**ACTIVITY:**
The lines to return run from the start of the material below through the line holding "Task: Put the", both included; please give them back exactly, minus the pictures.

**RECORDS FOR THE TASK:**

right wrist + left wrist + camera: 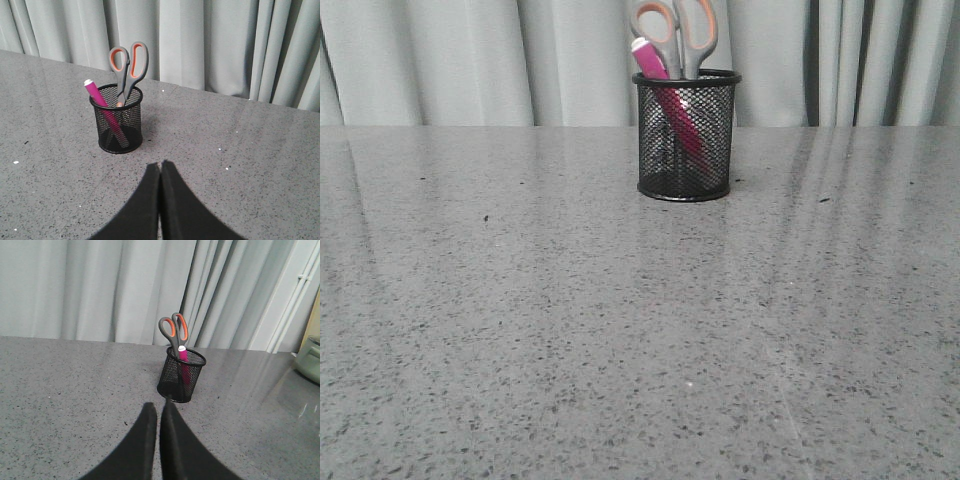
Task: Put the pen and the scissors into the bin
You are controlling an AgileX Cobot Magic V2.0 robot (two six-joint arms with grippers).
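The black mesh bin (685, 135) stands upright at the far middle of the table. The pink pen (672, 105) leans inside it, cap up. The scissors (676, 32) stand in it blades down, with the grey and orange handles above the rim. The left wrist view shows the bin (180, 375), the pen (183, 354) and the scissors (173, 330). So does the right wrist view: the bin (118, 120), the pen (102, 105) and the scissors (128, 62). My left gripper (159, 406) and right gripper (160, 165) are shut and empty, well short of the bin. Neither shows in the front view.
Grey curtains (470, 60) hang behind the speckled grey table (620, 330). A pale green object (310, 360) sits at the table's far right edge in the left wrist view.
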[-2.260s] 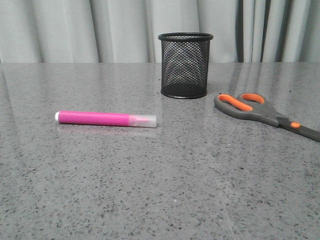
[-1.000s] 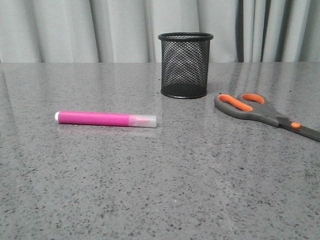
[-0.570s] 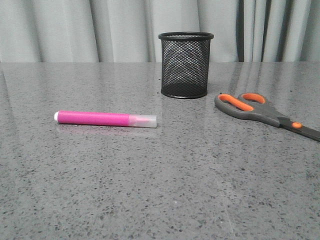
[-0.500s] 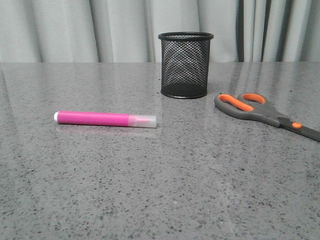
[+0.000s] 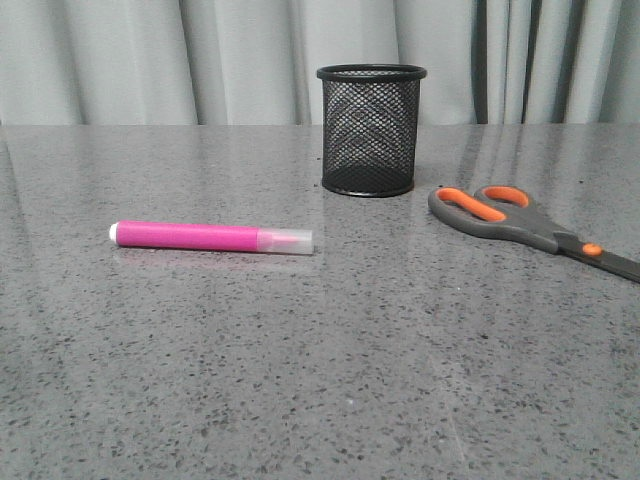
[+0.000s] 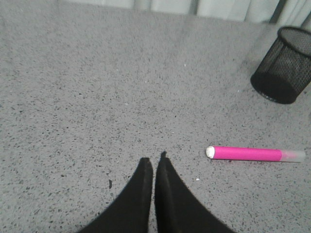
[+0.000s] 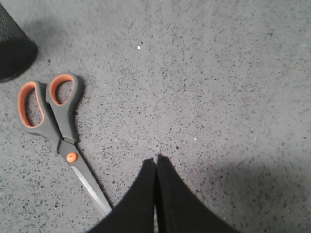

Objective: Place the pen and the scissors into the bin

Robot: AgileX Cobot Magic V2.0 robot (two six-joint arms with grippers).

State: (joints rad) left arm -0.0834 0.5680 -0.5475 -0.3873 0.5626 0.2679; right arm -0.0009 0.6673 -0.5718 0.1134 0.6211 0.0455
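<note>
One smooth pink pen [image 5: 211, 238], one scissors [image 5: 530, 226], one round mesh bin [image 5: 370, 130], speckled stone table [image 5: 320, 380]; left gripper [image 6: 154, 161] and right gripper [image 7: 156, 160] pinched closed, empty.

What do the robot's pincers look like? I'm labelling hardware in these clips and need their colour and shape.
Only the finger ends show, in the wrist views. The left pincer has two plain black fingers, broad at the base and curving to narrow pointed tips. The right pincer looks the same: matte black, smooth, tapering. No cables, markings or sleeves are visible, and the arms themselves are out of view.
</note>
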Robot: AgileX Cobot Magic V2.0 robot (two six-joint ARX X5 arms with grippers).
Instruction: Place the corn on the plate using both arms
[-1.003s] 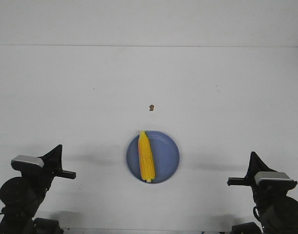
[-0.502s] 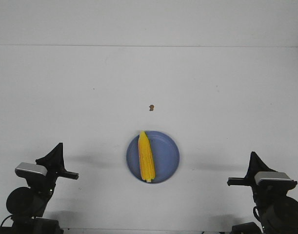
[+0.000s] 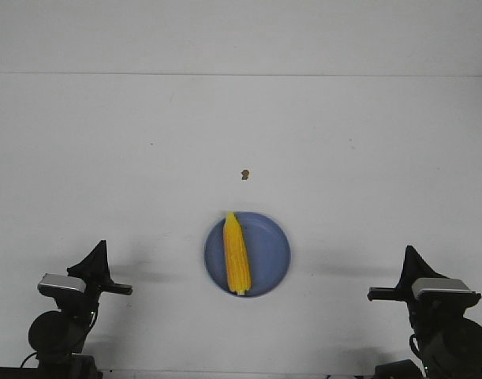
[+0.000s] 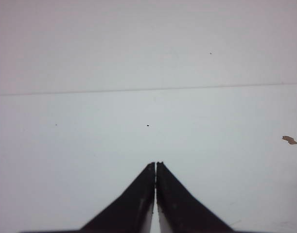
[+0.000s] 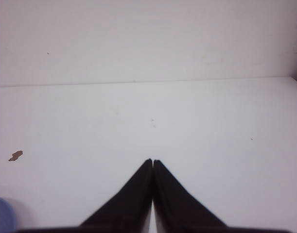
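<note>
Front view: the corn (image 3: 237,264) is seen lying lengthwise on the plate (image 3: 273,253), left of the plate's middle, tapered end pointing away from the robot; the plate sits on the white bench (image 3: 343,158) midway between the two arms; the task is judged done as to placement. The left claw (image 3: 96,261) is parked low at the near left, the right claw (image 3: 409,268) low at the near right; both are well apart from the corn, one on each side; this is read as a rest posture, nothing being left to carry. A small brown speck (image 3: 244,174) is noted on the bench beyond the plate.

Left wrist view: the left claw (image 4: 155,167) is clenched, tips almost touching, nothing between them; only bare bench and the brown speck (image 4: 288,140) are seen ahead; neither corn nor plate is in frame.

Right wrist view: the right claw (image 5: 152,164) is likewise clenched and empty; a blue sliver of the plate (image 5: 1,215) is caught at the frame edge, off to the claw's side; the corn is not visible here; the speck (image 5: 15,156) is seen beyond the plate.
</note>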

**ANSWER AREA:**
right wrist + left wrist + camera: 
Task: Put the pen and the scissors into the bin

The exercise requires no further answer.